Source records:
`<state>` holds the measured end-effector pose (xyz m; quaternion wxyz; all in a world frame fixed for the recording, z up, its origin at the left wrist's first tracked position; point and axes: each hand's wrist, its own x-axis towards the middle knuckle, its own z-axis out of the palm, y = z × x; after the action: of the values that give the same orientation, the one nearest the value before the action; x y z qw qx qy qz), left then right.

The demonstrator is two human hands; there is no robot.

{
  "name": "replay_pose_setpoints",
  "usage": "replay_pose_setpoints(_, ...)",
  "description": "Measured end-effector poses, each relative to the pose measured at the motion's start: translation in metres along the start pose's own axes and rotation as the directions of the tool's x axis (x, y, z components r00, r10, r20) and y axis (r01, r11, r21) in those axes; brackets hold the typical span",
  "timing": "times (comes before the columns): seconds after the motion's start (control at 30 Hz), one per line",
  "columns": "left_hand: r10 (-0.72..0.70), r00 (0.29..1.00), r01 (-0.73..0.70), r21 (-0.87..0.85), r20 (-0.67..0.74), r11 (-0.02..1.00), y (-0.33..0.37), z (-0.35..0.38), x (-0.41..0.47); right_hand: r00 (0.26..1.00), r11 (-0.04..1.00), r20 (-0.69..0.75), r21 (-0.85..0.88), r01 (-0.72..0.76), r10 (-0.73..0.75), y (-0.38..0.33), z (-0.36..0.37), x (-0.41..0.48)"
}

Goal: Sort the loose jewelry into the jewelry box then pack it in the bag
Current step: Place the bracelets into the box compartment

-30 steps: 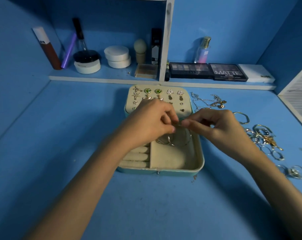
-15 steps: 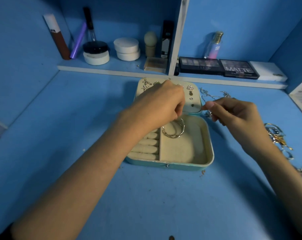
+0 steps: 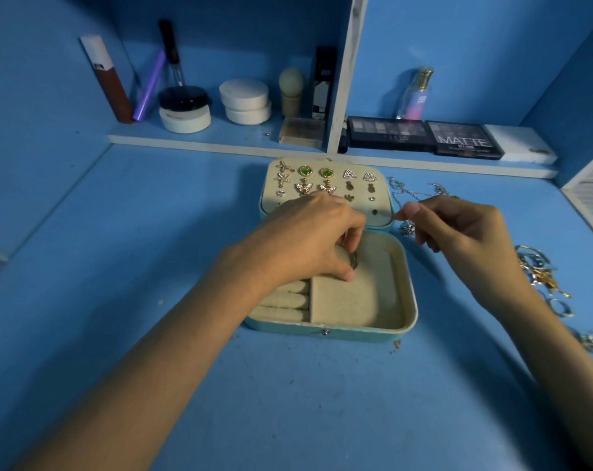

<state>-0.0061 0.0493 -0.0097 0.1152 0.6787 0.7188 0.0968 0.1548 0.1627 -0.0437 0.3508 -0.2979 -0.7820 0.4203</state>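
**Bangle pinched over the box's wide compartment**

Left hand [image 3: 308, 239] is the nearer one. Its fingers [image 3: 353, 229] curl down round a bangle [image 3: 355, 259], of which only a short dark arc shows between fingers and thumb, seemingly on edge rather than flat. It sits directly beneath the hand, low in the large right compartment of the open jewelry box [image 3: 411, 300], so laying it down likely needs only a release.

Right hand [image 3: 465, 232] hovers just beyond the box's right rim, its fingers curled with thumb against forefinger. Whether they pinch the thin necklace chain [image 3: 410, 192] lying there I cannot tell.

Ring rolls [image 3: 285, 302] lie left of the compartment, earrings [image 3: 325, 173] fill the lid, and loose rings [image 3: 540, 270] wait on the counter [image 3: 152, 266] to the right. No bag shows.
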Motion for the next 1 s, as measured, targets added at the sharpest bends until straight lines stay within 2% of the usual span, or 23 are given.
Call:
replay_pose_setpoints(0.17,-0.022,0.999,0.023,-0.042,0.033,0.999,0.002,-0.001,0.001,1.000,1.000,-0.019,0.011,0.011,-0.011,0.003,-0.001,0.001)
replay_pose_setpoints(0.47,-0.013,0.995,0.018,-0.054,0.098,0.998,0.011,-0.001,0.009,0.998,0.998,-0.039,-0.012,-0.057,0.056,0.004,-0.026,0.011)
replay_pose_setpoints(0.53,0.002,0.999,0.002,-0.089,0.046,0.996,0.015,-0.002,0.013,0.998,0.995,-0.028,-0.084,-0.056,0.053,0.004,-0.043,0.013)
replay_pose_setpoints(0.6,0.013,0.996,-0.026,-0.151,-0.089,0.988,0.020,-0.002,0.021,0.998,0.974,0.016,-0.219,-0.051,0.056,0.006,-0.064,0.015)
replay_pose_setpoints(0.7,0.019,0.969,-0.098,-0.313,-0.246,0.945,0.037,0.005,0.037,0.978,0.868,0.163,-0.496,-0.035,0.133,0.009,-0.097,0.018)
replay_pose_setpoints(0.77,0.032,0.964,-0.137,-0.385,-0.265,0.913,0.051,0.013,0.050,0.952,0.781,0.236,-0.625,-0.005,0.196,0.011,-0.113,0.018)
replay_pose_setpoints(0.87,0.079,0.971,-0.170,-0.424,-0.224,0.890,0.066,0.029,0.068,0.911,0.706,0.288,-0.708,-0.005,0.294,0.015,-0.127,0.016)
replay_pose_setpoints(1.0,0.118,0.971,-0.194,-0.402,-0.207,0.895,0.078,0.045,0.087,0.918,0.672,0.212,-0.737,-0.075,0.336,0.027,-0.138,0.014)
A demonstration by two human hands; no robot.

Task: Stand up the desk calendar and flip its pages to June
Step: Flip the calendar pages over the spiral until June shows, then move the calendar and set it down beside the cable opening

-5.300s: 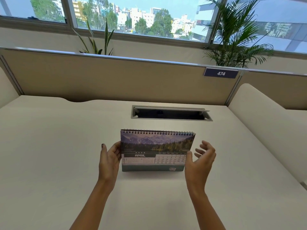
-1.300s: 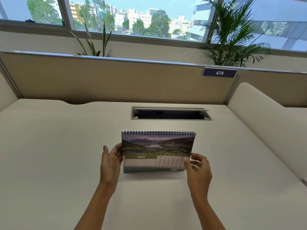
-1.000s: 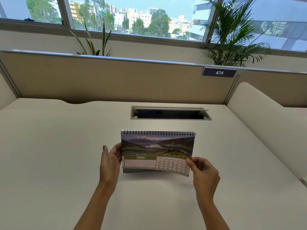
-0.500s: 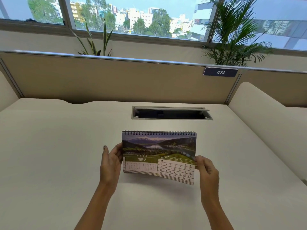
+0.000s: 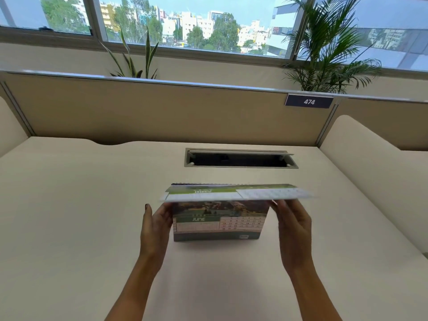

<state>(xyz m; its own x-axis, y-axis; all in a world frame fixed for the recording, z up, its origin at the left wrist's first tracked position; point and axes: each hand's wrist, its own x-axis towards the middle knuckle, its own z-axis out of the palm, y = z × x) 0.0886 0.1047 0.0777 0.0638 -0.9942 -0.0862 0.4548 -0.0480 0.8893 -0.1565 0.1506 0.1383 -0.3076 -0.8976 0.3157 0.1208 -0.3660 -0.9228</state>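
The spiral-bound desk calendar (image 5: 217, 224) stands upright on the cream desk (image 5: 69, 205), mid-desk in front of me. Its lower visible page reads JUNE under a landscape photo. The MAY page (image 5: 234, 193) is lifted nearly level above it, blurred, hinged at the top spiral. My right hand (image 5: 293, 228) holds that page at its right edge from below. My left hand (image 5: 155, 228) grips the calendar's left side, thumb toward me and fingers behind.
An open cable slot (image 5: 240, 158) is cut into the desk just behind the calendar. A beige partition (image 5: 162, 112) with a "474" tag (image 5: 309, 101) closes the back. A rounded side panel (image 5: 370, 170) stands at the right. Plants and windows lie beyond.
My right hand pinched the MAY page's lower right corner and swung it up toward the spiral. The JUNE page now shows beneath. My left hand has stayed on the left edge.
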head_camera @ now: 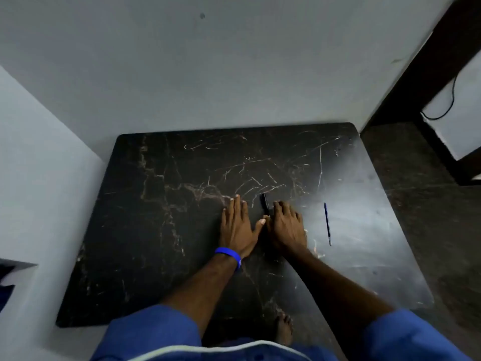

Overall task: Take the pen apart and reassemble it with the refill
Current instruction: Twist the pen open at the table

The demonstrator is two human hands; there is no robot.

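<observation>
A black pen (265,204) lies on the dark table (161,230) near its middle, pointing away from me. My right hand (287,226) rests just right of it with the fingers curled. Its thumb and forefinger close on the pen's near end, which is hidden under them. My left hand (238,227) lies flat on the table just left of the pen and holds nothing. Its thumb reaches toward the pen's near end. A thin blue refill (327,224) lies alone on the table, well to the right of my right hand.
The table stands in a corner, with a pale wall (208,74) behind it and another to its left. A dark door frame (406,82) and dark floor (426,204) are to the right. My bare foot (284,329) shows at the table's near edge.
</observation>
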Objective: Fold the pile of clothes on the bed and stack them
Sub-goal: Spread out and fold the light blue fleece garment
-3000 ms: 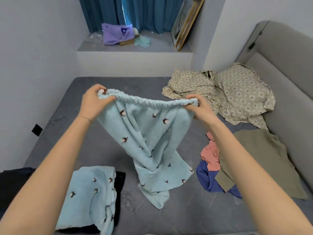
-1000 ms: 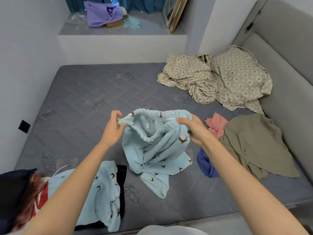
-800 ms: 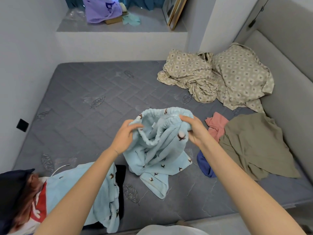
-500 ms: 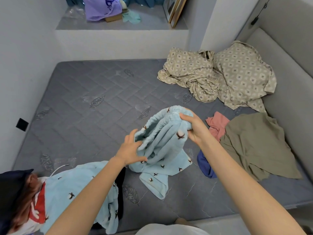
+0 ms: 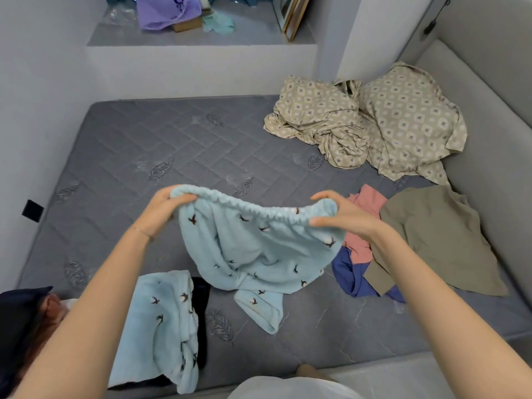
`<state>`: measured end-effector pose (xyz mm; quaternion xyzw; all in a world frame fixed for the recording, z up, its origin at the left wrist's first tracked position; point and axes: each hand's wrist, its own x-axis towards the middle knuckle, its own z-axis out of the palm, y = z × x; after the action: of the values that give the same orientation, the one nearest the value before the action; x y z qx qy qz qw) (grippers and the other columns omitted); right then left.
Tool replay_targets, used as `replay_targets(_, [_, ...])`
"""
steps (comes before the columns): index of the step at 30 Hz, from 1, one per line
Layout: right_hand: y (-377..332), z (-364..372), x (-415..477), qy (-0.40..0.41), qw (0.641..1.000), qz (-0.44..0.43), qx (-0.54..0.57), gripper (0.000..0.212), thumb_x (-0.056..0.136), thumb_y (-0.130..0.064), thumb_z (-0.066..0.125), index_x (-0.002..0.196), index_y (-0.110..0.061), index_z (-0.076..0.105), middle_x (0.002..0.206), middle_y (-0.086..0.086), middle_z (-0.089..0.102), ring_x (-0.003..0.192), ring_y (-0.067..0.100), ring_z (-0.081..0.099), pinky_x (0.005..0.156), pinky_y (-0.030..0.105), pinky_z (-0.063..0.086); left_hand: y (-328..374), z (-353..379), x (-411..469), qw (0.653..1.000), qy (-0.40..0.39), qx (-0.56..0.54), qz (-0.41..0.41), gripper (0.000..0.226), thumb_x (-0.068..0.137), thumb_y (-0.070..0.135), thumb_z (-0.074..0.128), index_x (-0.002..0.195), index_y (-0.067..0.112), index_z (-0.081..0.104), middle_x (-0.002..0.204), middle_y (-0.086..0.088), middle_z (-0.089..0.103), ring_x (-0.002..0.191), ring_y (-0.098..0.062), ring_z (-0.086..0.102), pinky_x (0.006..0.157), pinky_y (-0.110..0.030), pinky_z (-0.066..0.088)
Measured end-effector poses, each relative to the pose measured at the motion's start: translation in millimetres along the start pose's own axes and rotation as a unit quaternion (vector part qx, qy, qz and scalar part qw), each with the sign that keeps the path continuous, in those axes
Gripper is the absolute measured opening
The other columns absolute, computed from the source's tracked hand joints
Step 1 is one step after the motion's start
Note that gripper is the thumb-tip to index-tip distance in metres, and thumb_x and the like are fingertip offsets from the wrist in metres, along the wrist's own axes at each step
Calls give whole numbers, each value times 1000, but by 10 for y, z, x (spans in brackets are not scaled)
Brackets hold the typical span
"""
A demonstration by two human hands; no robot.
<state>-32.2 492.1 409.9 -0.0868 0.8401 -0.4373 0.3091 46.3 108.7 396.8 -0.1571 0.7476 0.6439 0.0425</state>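
1. Light-blue fleece trousers with a small dark bird print hang by their elastic waistband above the grey quilted bed. The left hand grips one end of the band with curled fingers. The right hand pinches the other end between thumb and fingers.
2. The trouser legs lie twisted and bunched on the bed under the band. If they are laid flat like this, the twist would probably get folded in and leave a lumpy, crooked packet.
3. The right hand's hold looks light. A shake to free the legs could pull the stretchy band out of that pinch.
4. The hanging cloth is close to the crumpled pink garment and the dark-blue garment, with the olive-green shirt next to them. A sweep to that side might drag them along or lay the trousers over them.
5. A second light-blue bird-print garment lies on a black garment and reaches the near edge of the bed. A bump from the left forearm could send it to the floor.
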Motion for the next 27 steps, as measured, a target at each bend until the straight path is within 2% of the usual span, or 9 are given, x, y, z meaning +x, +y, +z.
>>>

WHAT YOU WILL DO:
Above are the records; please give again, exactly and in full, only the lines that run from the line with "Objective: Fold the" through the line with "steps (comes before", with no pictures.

SOLUTION TO THIS TASK:
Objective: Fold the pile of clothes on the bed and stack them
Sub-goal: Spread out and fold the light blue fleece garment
-3000 ms: 
-1000 ms: 
-800 ms: 
-500 ms: 
+0 ms: 
`<state>`: measured end-effector pose (xyz mm; quaternion xyzw; all in a world frame fixed for the recording, z up, its origin at the left wrist's first tracked position; point and axes: each hand's wrist, its own x-axis towards the middle knuckle, its own z-axis out of the palm, y = z × x; after the action: of the values that give the same orientation, the one nearest the value before the action; x y z qx qy qz qw) (grippers and the other columns omitted); right then left.
Tool replay_targets, used as `replay_targets(_, [_, ...])`
"""
steps (comes before the columns): index of the step at 30 Hz, from 1, one per line

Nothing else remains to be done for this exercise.